I get the feeling that critical thinking is the most verboten subject of them all.
By the way, Texas looks good in comparison to India. :smack:
As I understand it, American school districts buy textbooks, so fights over which textbook to buy are an American thing.
In contrast, in Aus, school textbooks are mostly decided by the individual school teachers. So the fight is about the curriculum, which is set by the state, and argued about nationally. One major section of this argument is called “The history wars”, which is an argument about both the facts of our history and the interpretation of them.
Looking at this from outside, the distinctive thing about the US is the degree of local political control over the details of what goes on in schools. In the UK, even when the dominant force in education management was the elected local authority, they didn’t control what was taught: the major qualifications schools were teaching to, and hence the curricula and examinations, were set by external bodies.
That said, over the last 30 years or so, national government has taken on greater responsibility in prescribing, or at least signing off on, the broad content of national curricula, and it is more common now for national politicians to debate what ought or ought not to be taught in history, or whatever.
But the structure of the different organisations means they can’t just turn it all upside down overnight; and simply to say “That book out, this book in” would get nowhere. The details of how the national curriculum is taught, down to recommended text books, are a matter for the public examination boards (and schools can choose between several) and individual schools and teachers. That doesn’t stop individual parents and school governors from raising a stink about individual textbooks. And the whole business of relationship and sex education is one that the most interventionist of national politicians tend to shy away from.
The shift from local authority control to semi-independent “academy” school organisations may create more room for debate, but the external examination and inspection systems will have the same sort of effect. If a school gets bad exam results and inspection reports because it only teaches flat earth theory, it gets noticed.
More generally, I’m sure I’ve read of agreements between neighbouring countries with a history of competing nationalisms, to set up joint commissions to review their textbooks with a view to finding a common interpretation of their history (whether it ever worked, I don’t know).
The US might be unique in the quasi-religious status of the courts and the constitution, which means that debate about the content of science books inspires a particularly quasi-religious fervour. In the rest of the world, religion in science books is just religion in science books.
Science books at a lower secondary level are sociology books with science content. At primary level, they’re entertainment with science content. If you’re looking for Huxley or Kelvin science, you won’t find it in junior science textbooks.
In the US, it’s typically not local (sorta). Curriculum standards are determined by the state. Every state is allowed to decide how it treats textbook decisions. To make a point I have made many times before. The US government is more like the EU than it is like the UK. Individual states effectively function as sovereign entities underneath of a ‘Union’ banner.

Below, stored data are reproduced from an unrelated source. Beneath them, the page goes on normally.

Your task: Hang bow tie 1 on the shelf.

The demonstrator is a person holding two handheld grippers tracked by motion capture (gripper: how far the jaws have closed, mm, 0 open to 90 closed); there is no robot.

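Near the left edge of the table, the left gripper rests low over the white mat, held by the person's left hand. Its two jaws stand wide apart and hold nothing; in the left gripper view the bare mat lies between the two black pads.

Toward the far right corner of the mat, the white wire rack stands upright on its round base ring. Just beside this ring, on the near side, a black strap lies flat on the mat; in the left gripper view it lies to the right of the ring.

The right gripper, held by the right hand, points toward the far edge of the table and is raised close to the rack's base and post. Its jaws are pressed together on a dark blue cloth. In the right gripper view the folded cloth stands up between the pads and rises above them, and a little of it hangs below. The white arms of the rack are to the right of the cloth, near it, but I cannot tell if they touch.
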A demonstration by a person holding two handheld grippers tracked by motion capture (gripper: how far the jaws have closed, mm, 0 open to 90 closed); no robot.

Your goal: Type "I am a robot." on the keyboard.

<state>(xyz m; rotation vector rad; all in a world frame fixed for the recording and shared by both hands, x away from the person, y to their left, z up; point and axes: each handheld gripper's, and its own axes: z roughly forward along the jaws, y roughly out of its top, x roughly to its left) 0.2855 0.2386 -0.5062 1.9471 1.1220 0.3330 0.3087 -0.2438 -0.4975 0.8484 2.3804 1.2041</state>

The federal government is always trying to get more power and states are always trying to get it back. The Federal government is Constitutionally prohibited from making many decisions in law, but over time has figured out ways to force states to comply. An example is the minimum drinking age of 21. The US government is not legally able to make that a law. States have a sovereign right to set laws within their own borders. The Federal government wanted it to happen though, so in 1984 they created a bill that said ‘If states don’t have a minimum age of 21, we’ll cut their federal highway matching dollars by 10%.’ No state was going to go to the mats for a drinking age and lose the 10%, so they all fell in line.
Similar with Educational initiatives. The states can say what they want about education in their states, but the Feds threaten to withhold money if their standards aren’t met, so you tend to have overarching federal standards like ‘No Child Left Behind’ that states have to follow or lose their funding. Sometimes states find things so offensive for whatever reason that they leave the money on the table, the Affordable Care Act is a recent example, but usually that sweet piece of the Federal pie is too coercive to pass up.
This is only to say that states within their borders can do what they want about things like textbooks since the Feds haven’t tried to coerce them into a national standard. Some states (notably Texas until 2011) buy books en masse for all students. They feel this gives them more say over content and they are correct. The text book market often uses Texas for its guidelines because it’s so massive and if you sell to them, then you’ve made your profit for a long time. Other states allow local schools to choose for themselves from approved lists. Some states just say, “Here’s the curriculum, you know your students and teaching style best, do what you want about books or no books.”
Perhaps a little bit of background would help the Dopers reading this thread who are from other countries:
Texas had long been a focal point for many major publishers due to its sheer size and population. Houghton-Mifflin, Longman, Harcourt, McGraw-Hill, and other publishers with a segment of its market in textbooks, not only had warehouses and publishing offices in Texas, but they took their content guidelines from the Texas State Board of Education (SBOE) which, once it had consolidated its many regional/district/county boards-of-education into one body, had the largest population of students under one umbrella. This combined with the waning of the religious right which had been strong during the Reagan administration.
During the Reagan and Bush Sr. years, fundamentalism rose (remember the Moral Majority making headlines every month?) and neo-Patriotism rose (remember the Buy American ads on TV?) with Christian extremists getting into politics and pushing their agendas and members of the Young Americans for Freedom disrupting college classes (particularly in the social sciences) and complaining that the professors were too sympathetic to Communism or Pagan themes.
But by the middle of Bush Sr’s term, middle-of-the-road and progressive-minded people started pushing back. As extreme right wing politicians were getting recalled or no-confidenced out of office, it was an intentional strategic decision by Christian conservatives to focus on influencing the way children are educated, and the Texas Textbook guidelines were the ideal target of their influence. [See Senoy’s quote, above.]
The issue (call it a problem; call it an advantage) is that while Texas has a huge population and a multi-member curriculum panel, there are some districts and even some states that don’t have a curriculum panel at all and just choose from the books available from the publishing companies AFTER the content has been decided and produced. By influencing the content of the books created to satisfy the Texas SBOE, one could shape the content – the truth and reality – that every student up to at least 10th grade learned and internalized year after year after year. And so it became something of a sport to load the Texas SBOE panel with Christianity-favoring and Nationalistic members whose decisions on everything from Subject Scope to word-selection in title and sentences are carefully nuanced and painstakingly chosen to direct and misdirect the minds of students in a certain direction.
Which direction?
As recently as 2014…
And, further back in its roots…
Now, however, the Texas SBOE is still going strong and still doing its thing, but they are not quite as influential as they used to be.
Note, however, that the emphasis on multiple-choice testing in the No Child Left Behind helps to dilute nuance and contrast – which are better explored through multi–page readings and tested via essay exams – and leave memes and mythical tropes that can run from partly-true to counter-factual. But, since multiple-choice and True/False exams can be rapidly scored by machines, they are favored over the critical thought-requiring essay exams.
What the Christian and Nationalistic right would fear, of course, is a state like California unifying its school districts* into one textbook-buying entity. As the world’s fifth-largest economy, it had 39.4 million people in 2017 versus the 28.3 million people Texas had in 2017. And politics is only one of the reasons people call it the “left coast.”#
–G
- Don’t expect it in this century!
Yes, I’m joking around with that last sentence. Lighten up!